Twelve years ago, the Laemmle Royal in West Los Angeles hosted a Christmas Eve sing-a-long screening of the 1971 film version of the classic musical Fiddler on the Roof, and the sold-out event quickly became a holiday tradition in movie theaters across the city and across the country. Devoted fans were not surprised because, after all, “Tradition” is the show’s opening song. As Max Lewkowicz’s fine new documentary, Fiddler: A Miracle of Miracles demonstrates, creating community has been the Fiddler way since the original production’s 1964 Broadway premiere.

Originally called “Tevye,” after its milkman hero, Fiddler on the Roof was inspired by Sholem Aleichem’s late 19th century Yiddish tales of a dairyman with five daughters, three of whom push back against their parents’ orthodox views and traditional notions of love and marriage. Invaluably, Lewkowicz begins with marvelous (if too brief) audio tapes of composer Jerry Bock and lyricist Sheldon Harnick at the piano, conjuring the tunes that would become instant classics, such as “If I Were a Rich Man” and “Matchmaker, Matchmaker,” a delightfully catchy song with surprisingly dark undercurrents.

(Courtesy Roadside Attractions/Samuel Goldwyn Films)

Those looking for how-it-happened stories will find several good ones here, particularly as players such as actor Austin Pendleton (the original Motel the Tailor), the late Hal Prince (who produced) and Stephen Sondheim reflect on Fiddler’s mercurial director, Jerome Robbins, whom Sondheim dubs, “the only genius I’ve ever met.” It was Robbins who pressed for the song “Tradition,” even as he avoided having to set the number to dance. His choreography, we’re made to see, is full of circles —  of family and tradition — that devolve into straight lines when a Russian pogrom breaks up Tevye’s village of Anatevka.

Gradually, the doc looks past the original stage production, and into the making of the 1971 movie, and then to Fiddler on the Roof’s impact on the larger world. There’s wonderful audio from a 1969 Brooklyn high-school Fiddler production featuring black and Puerto Rican students, a production so controversial police stood guard outside. It was a triumph. Footage of Tevye and his wife Golda singing “Do You Love Me?” in a recent Tokyo staging is so moving one wishes to see the entire production. There’s footage from Canadian, Thai and Dutch productions and Hamilton‘s ubiquitous Lin-Manuel Miranda is here as well, recounting how it was that he and his new father-in-law came to sing “To Life” at Miranda’s wedding. (In the end credits, the full casts of these overseas productions are named, as are the guests at the Miranda nuptials).

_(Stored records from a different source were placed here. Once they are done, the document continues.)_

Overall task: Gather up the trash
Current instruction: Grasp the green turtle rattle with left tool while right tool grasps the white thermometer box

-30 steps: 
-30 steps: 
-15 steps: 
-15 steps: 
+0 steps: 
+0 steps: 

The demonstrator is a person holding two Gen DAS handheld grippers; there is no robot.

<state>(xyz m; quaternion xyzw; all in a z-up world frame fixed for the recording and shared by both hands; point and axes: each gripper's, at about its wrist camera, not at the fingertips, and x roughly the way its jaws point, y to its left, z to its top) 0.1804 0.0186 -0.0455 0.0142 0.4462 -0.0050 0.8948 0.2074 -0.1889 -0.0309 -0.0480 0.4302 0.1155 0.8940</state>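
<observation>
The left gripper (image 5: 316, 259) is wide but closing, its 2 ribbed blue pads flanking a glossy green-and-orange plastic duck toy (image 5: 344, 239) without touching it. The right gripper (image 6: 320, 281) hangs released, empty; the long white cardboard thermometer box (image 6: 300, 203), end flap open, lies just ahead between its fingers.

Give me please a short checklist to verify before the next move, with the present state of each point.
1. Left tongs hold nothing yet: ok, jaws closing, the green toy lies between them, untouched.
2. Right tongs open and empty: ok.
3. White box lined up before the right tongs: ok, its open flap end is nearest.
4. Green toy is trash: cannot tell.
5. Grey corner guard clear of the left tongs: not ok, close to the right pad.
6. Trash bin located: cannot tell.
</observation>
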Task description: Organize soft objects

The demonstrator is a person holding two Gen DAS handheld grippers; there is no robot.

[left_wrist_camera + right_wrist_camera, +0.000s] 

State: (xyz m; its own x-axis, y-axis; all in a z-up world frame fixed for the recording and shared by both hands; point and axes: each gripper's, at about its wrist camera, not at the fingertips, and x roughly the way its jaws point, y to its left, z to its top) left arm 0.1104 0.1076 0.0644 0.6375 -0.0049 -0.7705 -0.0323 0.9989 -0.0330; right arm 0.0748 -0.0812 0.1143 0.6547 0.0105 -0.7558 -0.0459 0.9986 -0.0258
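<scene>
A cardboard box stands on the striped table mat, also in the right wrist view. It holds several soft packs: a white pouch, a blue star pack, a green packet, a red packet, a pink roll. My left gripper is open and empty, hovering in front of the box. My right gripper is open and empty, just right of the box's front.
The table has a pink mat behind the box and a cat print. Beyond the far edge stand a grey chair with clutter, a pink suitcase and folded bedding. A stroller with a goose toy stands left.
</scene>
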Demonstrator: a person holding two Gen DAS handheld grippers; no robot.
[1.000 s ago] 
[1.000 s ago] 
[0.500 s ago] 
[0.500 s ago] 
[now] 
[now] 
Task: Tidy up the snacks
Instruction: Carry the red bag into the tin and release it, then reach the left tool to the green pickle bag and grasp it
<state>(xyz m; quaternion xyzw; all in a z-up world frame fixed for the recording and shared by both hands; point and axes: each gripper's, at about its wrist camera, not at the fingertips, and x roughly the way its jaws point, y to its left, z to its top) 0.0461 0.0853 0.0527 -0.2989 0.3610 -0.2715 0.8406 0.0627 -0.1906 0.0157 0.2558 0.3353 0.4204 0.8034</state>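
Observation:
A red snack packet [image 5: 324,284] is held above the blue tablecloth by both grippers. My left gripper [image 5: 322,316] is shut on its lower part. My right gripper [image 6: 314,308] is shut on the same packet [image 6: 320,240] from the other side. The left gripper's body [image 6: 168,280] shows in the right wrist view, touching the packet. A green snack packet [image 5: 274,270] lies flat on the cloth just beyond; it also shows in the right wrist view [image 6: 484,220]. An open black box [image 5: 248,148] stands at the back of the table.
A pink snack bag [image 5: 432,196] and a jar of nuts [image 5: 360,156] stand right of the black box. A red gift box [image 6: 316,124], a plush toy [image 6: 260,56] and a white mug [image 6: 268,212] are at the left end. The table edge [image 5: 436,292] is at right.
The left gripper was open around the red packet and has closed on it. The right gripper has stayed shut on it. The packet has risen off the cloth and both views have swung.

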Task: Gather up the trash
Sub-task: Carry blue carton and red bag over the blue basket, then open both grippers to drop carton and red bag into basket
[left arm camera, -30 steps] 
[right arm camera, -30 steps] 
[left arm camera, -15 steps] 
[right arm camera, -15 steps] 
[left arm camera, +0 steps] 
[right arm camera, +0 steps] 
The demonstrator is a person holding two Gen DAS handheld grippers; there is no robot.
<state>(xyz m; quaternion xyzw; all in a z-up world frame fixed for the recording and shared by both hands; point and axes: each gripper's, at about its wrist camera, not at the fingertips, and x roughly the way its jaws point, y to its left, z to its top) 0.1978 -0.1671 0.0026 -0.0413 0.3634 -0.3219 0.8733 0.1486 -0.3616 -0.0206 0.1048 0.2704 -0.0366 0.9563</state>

(Jerome Robbins/Courtesy of Roadside Attractions/Samuel Goldwyn Films)

By the film’s end, Lewkowicz has used production footage, audio files, and animation (by Tess Martin) to bring us through Fiddler’s entire score. In a daring gesture, images of exiles being turned away from the shores of present-day America are set to Tevye and his neighbors singing “Anatevka,” their lament for the village they’re being forced to leave forever. One senses the filmmaker’s fury that the bigotry and hatred of the old world have been inflamed in the new, but it’s followed by a sense of gratitude. Things are bad, but Tevye is still there, all these years later, giving us permission to hope.

Opens August 23 at Laemmle Royal, Town Center, Edwards Westpark (Irvine) and Rancho Niguel 8 (Laguna).